The Matrice 4E is DJI's 2025 compact enterprise flagship for geospatial work, and it does not pretend to be anything else: about 1219 g of takeoff weight, a triple-camera set built for mapping rather than cinema, and a price and workflow aimed squarely at organisations.
The camera set is the point. A 4/3 20 MP wide camera delivers mechanical-shutter-grade accuracy for photogrammetry, two 48 MP telephoto cameras (medium tele and tele) pull in detail from a distance, and a laser range finder pins down target coordinates without landing. Add smart detection and roughly 49 minutes of flight time, and one battery covers a survey run that older platforms split across two or three. For surveying, construction-progress documentation and mine mapping, this is the successor slot above the Mavic 3 Enterprise in the same compact format.
Regulation follows the weight. As a C2-class drone it demands the A1/A3 certificate as a baseline, and with A1/A3 alone it may only fly in subcategory A3 — far from people and at least 150 m from residential, commercial or industrial areas. That rules out most real work sites. The realistic path for a Matrice 4E operator is the additional A2 competence certificate, which unlocks flying 5–30 m from uninvolved people — and near people the C2 rules expect the drone's low-speed mode. In Latvia that means a separate in-person exam on top of the online A1/A3 one. Operator registration is mandatory either way — the camera settles that question.
Who is it for? Surveyors, mapping teams, construction and mining companies, inspection professionals — people whose deliverable is an orthomosaic, a volume calculation or an inspection report, not a video. The main non-DJI alternative is the Autel EVO Max 4T, which trades the mapping camera set for a thermal-plus-zoom payload.

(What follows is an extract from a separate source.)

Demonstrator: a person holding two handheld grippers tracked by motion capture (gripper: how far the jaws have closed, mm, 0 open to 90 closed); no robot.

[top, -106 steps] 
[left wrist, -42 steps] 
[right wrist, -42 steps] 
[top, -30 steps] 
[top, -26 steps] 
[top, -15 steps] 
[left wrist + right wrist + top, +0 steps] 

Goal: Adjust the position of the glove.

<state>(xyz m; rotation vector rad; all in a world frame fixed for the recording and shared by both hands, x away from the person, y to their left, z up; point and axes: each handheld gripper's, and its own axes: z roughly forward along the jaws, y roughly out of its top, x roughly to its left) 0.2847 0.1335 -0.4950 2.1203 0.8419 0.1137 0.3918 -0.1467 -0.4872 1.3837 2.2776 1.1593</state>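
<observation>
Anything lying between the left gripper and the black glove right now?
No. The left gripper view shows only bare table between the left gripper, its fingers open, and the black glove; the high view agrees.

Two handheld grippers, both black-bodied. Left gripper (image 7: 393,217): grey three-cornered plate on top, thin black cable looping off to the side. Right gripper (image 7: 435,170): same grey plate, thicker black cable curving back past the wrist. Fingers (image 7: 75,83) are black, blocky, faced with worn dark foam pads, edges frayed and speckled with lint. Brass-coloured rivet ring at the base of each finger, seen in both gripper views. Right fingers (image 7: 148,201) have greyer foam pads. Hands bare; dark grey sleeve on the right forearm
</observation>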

The honest caveats: this is the wrong drone for a hobbyist, full stop. The certification path costs time and money, the mapping workflow (RTK, mission planning) takes training, and none of what you pay for shows up in holiday footage. If you are preparing for the A1/A3 exam as a private pilot, learn on a C0-class drone — the theory is the same, the stakes are far smaller.
What operators report
Early operators and industry reviewers converge on the camera set and the flight time as the wins: the wide camera's mapping accuracy holds up against dedicated survey payloads, the telephoto pair makes detail inspection practical without moving the aircraft, and the roughly 49-minute endurance visibly cuts battery swaps on large sites. The consistent notes on the other side are that the platform makes sense only inside an enterprise workflow — RTK, mission planning and processing software — and that the C2 licensing round is a real cost in time before the first commercial flight.